Next, time to actually fit our 3 models! Note that this will take a while if you run through the code yourself…

# store the cmdstan files 
output_dir <- "~/.cmdstan_output/iat_blog/"

# Fit all three models
fit_model1 <- model1$sample(
  data = stan_data,
  chains = 8,
  parallel_chains = 8,
  iter_warmup = 200,
  iter_sampling = 200,
  init = 0,
  refresh = 50,
  output_dir = output_dir
)

fit_model2 <- model2$sample(
  data = stan_data,
  chains = 8,
  parallel_chains = 8,
  iter_warmup = 200,
  iter_sampling = 200,
  init = 0,
  refresh = 50,
  output_dir = output_dir
)

fit_model3 <- model3$sample(
  data = stan_data,
  chains = 8,
  parallel_chains = 8,
  iter_warmup = 200,
  iter_sampling = 200,
  init = 0,
  refresh = 50,
  output_dir = output_dir
)

Results

The Key Finding: Estimating ρ

Let’s start with the main event—what does Model 2 tell us about the correlation between implicit and explicit attitudes?

# Extract rho posterior
rho_posterior <- fit_model2$draws("rho", format = "matrix")

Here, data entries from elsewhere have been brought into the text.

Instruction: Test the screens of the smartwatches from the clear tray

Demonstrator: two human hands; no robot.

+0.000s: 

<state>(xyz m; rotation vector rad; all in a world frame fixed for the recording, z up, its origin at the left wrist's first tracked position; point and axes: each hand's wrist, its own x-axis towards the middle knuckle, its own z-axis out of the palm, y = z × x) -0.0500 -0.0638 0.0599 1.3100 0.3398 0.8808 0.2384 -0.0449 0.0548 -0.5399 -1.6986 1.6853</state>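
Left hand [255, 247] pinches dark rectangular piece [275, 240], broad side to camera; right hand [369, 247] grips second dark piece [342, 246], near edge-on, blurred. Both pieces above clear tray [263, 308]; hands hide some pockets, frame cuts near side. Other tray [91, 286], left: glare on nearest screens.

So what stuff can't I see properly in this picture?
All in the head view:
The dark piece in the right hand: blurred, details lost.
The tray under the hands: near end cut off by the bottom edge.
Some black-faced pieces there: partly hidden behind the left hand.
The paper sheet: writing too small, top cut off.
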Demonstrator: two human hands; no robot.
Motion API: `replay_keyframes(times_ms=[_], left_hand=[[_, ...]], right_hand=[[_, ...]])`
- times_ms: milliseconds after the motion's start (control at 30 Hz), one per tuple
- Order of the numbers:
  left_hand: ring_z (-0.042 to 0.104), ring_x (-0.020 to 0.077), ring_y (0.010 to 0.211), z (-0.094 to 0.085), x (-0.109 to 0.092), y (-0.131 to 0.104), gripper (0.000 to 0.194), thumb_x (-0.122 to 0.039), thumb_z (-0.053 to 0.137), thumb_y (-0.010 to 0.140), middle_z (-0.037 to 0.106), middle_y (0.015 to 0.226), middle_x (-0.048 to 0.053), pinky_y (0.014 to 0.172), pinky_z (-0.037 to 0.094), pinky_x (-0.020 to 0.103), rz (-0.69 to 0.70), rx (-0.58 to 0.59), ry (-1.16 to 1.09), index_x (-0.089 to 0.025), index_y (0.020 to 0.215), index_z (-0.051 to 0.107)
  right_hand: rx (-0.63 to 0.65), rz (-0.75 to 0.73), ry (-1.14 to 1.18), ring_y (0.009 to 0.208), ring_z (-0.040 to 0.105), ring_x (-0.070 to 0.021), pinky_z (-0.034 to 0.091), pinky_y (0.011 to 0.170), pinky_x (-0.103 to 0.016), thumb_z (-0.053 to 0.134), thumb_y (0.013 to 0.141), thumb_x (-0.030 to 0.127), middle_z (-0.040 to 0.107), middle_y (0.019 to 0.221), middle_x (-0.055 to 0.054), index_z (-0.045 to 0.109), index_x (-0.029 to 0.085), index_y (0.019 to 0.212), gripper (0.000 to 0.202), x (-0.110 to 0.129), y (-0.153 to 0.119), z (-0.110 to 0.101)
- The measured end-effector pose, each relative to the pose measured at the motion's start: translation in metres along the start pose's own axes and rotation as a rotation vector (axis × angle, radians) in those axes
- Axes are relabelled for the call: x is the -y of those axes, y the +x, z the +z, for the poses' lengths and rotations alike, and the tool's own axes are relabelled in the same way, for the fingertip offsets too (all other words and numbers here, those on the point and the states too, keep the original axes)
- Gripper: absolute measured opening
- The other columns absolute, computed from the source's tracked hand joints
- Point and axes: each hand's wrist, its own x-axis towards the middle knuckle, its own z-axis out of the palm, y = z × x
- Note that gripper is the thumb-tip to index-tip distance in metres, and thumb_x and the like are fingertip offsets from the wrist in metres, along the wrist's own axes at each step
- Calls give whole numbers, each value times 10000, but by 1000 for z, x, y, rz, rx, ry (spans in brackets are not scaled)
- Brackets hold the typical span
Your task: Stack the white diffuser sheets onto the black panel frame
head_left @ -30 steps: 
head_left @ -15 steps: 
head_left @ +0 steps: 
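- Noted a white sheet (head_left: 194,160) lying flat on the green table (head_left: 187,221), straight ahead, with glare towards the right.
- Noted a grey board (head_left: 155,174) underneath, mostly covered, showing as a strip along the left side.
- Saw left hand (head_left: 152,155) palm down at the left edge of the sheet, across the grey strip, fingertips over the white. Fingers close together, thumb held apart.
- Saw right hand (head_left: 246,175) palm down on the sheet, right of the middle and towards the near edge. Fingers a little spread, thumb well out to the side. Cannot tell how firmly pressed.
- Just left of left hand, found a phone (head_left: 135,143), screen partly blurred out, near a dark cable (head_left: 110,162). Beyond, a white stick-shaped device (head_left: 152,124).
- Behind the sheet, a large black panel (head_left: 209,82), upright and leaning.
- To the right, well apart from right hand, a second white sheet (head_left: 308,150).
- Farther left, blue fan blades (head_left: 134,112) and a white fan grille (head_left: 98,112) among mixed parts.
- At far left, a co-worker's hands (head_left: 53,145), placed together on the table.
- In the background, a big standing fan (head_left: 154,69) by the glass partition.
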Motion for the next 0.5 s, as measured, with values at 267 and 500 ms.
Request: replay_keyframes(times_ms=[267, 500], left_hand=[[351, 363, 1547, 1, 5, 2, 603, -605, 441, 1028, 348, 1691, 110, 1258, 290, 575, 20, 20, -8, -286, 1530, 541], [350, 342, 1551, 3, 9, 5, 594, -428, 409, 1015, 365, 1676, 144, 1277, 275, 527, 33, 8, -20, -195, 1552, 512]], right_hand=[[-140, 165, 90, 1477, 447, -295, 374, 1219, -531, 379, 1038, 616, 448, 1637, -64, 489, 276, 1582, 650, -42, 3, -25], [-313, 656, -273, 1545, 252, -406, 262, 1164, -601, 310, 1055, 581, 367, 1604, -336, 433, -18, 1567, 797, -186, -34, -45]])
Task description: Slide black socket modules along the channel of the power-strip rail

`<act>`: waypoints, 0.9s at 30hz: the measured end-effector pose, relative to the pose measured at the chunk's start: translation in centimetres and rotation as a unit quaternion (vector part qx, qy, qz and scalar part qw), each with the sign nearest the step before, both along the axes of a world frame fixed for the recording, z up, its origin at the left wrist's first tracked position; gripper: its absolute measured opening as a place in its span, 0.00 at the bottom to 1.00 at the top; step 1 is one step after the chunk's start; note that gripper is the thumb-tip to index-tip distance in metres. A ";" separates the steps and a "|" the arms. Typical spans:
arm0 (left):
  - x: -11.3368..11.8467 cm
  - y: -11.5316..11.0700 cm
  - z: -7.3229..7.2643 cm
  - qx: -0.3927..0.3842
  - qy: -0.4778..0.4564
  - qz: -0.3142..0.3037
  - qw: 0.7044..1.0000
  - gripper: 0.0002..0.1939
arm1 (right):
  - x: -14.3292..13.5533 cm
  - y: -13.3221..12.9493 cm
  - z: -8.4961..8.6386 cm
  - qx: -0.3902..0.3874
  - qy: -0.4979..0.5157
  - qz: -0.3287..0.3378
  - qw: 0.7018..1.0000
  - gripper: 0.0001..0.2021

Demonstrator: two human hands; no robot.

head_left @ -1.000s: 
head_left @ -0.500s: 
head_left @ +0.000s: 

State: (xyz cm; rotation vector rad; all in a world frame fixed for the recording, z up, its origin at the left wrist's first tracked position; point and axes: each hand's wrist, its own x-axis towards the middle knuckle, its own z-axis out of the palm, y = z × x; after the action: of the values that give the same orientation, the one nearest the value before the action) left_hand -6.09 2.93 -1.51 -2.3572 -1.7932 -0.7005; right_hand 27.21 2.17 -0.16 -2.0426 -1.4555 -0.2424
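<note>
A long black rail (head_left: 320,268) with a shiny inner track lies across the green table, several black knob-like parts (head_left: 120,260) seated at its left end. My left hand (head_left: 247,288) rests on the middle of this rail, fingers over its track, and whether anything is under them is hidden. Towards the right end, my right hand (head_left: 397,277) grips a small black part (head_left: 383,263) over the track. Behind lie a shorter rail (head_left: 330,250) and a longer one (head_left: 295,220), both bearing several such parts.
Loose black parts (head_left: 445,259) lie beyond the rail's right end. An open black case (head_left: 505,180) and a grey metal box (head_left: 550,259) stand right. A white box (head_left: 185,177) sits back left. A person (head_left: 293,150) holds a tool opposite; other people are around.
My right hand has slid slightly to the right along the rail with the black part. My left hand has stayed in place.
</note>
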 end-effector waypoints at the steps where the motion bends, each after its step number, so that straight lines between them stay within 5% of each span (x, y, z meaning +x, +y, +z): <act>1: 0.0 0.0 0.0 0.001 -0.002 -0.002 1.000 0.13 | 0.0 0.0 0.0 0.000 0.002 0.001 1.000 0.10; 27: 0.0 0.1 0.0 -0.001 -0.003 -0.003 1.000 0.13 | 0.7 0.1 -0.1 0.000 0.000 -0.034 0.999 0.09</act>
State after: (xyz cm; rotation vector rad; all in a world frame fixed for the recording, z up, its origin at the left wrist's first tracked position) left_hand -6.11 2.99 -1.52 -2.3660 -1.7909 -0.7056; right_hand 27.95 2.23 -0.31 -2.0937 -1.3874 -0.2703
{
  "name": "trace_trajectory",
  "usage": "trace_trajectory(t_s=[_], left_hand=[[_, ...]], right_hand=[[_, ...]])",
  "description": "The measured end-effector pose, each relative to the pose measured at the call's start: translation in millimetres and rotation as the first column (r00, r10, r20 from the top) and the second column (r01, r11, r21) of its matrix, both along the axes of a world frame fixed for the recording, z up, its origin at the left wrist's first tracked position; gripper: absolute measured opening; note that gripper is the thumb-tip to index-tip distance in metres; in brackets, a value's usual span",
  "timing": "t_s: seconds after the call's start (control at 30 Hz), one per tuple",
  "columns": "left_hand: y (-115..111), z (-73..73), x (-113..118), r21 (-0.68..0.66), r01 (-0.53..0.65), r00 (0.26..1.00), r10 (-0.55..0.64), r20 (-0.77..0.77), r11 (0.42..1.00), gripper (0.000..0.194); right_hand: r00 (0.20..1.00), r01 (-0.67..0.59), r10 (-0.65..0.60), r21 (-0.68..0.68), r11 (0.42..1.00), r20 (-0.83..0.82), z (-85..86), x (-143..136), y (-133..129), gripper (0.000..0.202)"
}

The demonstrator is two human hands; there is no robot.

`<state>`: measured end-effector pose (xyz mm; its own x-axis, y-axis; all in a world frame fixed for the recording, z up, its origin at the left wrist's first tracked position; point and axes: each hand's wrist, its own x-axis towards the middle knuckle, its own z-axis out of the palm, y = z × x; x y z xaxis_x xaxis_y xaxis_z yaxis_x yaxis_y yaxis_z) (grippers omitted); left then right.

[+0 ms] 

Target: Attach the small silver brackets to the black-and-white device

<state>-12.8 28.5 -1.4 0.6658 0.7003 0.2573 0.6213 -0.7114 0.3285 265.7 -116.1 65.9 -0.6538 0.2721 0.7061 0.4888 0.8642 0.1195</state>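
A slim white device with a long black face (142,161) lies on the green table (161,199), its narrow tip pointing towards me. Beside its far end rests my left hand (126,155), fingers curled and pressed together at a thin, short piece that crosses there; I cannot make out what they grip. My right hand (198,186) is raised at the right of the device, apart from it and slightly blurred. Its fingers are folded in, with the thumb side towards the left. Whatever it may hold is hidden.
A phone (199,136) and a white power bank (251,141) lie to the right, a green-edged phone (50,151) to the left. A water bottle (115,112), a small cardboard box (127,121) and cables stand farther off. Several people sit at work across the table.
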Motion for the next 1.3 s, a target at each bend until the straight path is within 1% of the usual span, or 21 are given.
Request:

cat(sprintf("Posterior mean of rho: %.2f\n", mean(rho_posterior)))
## Posterior mean of rho: 0.82
cat(sprintf("95%% CI: [%.2f, %.2f]\n",
            quantile(rho_posterior, 0.025),
            quantile(rho_posterior, 0.975)))
## 95% CI: [0.57, 0.99]
cat(sprintf("Probability rho > 0.5: %.1f%%\n", 100 * mean(rho_posterior > 0.5)))
## Probability rho > 0.5: 99.2%
cat(sprintf("Probability rho > 0.7: %.1f%%\n", 100 * mean(rho_posterior > 0.7)))
## Probability rho > 0.7: 85.9%
library(ggplot2)

# Create reference line data for legend
ref_lines <- data.frame(
  xintercept = c(0, 1, mean(rho_posterior)),
  label = c("ρ = 0 (Independent)", "ρ = 1 (Same construct)", "Posterior Mean"),
  color = c("gray50", "gray15", "#8c1f21"),
  linetype = c("dashed", "dashed", "solid")
)

ggplot(data.frame(rho = as.vector(rho_posterior)), aes(x = rho)) +
  geom_histogram(aes(y = after_stat(density)), fill = "#eb3437", alpha = 0.7) +
  geom_vline(data = ref_lines, aes(xintercept = xintercept, color = label, linetype = label), linewidth = 1) +
  scale_color_manual(
    name = "Reference Lines",
    values = setNames(ref_lines$color, ref_lines$label)
  ) +
  scale_linetype_manual(
    name = "Reference Lines",
    values = setNames(ref_lines$linetype, ref_lines$label)
  ) +
  labs(x = "Implicit-Explicit Correlation (ρ)",
       y = "Posterior Density",
       title = "Posterior Distribution of the Latent Correlation",
       subtitle = sprintf("Mean = %.2f, 95%% CI = [%.2f, %.2f]",
                         mean(rho_posterior),
                         quantile(rho_posterior, 0.025),
                         quantile(rho_posterior, 0.975))) +
  theme_minimal(base_size = 14) +
  theme(legend.position = "right")

The posterior for ρ is centered around 0.82, substantially higher than the observed correlation of 0.31. This supports Schimmack’s argument that measurement error attenuates the observed IAT-explicit relationship. However, the posterior is also notably wide (95% CI: [0.57, 0.99]), with about 86% probability mass above 0.7, suggesting moderate uncertainty about whether implicit and explicit attitudes are truly the same construct.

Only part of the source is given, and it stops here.